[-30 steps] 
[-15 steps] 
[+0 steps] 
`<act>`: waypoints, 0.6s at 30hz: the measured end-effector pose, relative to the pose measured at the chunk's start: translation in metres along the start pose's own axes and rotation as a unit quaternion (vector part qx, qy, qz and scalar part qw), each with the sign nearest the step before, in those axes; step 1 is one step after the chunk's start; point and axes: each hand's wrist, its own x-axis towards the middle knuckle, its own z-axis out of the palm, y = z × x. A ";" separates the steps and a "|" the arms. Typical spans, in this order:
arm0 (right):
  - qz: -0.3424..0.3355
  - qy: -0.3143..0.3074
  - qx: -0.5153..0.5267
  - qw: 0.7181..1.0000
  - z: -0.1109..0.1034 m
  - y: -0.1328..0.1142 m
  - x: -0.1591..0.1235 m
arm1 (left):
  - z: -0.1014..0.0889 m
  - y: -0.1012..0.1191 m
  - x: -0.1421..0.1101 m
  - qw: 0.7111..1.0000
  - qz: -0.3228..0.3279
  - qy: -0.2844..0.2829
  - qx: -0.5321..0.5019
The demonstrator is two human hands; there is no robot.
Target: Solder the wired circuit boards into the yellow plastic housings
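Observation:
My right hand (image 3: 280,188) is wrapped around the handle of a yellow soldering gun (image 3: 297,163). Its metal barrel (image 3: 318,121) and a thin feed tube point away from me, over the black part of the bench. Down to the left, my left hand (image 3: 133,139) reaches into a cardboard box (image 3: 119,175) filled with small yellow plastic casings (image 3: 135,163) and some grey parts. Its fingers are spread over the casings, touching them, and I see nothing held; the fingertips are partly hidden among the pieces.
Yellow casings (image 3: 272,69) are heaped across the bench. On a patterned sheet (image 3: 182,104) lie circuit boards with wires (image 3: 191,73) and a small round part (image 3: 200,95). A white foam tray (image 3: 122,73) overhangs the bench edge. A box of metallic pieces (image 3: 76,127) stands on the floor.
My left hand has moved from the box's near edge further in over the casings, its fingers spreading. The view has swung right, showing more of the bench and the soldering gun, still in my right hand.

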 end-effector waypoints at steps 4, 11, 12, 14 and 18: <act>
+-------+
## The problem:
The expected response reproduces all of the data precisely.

## Your response:
[-30 steps] 
[-15 steps] 
[+0 steps] 
`<act>`: waypoints, 0.6s at 30hz: the measured end-effector pose, relative to the pose measured at the chunk's start: translation in metres along the start pose's own axes and rotation as a unit quaternion (vector part qx, qy, qz and scalar part qw), each with the sign nearest the step before, in those axes; step 1 is one step after the chunk's start; point and axes: each hand's wrist, its own x-axis towards the middle knuckle, its own z-axis out of the palm, y = z × x. A ";" separates the steps and a "|" the arms. Typical spans, in this order:
arm0 (right):
  - qz: -0.3424..0.3355
  - qy: -0.3143..0.3074
  - qx: -0.5153..0.5267
  - qw: 0.7181..1.0000
  - z: -0.1109..0.1034 m
  - y: -0.1328..0.1142 m
  - x: -0.1591..0.1235 m
arm1 (left):
  - z: -0.1014..0.0889 m
  - y: -0.1012..0.1191 m
  - x: -0.1421..0.1101 m
  - qw: 0.7111..1.0000
  - qz: -0.3228..0.3279
  - qy: -0.2844..0.2829
  - qx: -0.5321..0.5019
The demonstrator is two human hands; there is no robot.
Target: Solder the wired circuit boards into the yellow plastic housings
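Observation:
My right hand (image 3: 280,188) is wrapped around the handle of a yellow soldering gun (image 3: 297,163). Its metal barrel (image 3: 318,121) and a thin feed tube point away from me, over the black part of the bench. Down to the left, my left hand (image 3: 133,139) reaches into a cardboard box (image 3: 119,175) filled with small yellow plastic casings (image 3: 135,163) and some grey parts. Its fingers are spread over the casings, touching them, and I see nothing held; the fingertips are partly hidden among the pieces.
Yellow casings (image 3: 272,69) are heaped across the bench. On a patterned sheet (image 3: 182,104) lie circuit boards with wires (image 3: 191,73) and a small round part (image 3: 200,95). A white foam tray (image 3: 122,73) overhangs the bench edge. A box of metallic pieces (image 3: 76,127) stands on the floor.
My left hand has moved from the box's near edge further in over the casings, its fingers spreading. The view has swung right, showing more of the bench and the soldering gun, still in my right hand.
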
 end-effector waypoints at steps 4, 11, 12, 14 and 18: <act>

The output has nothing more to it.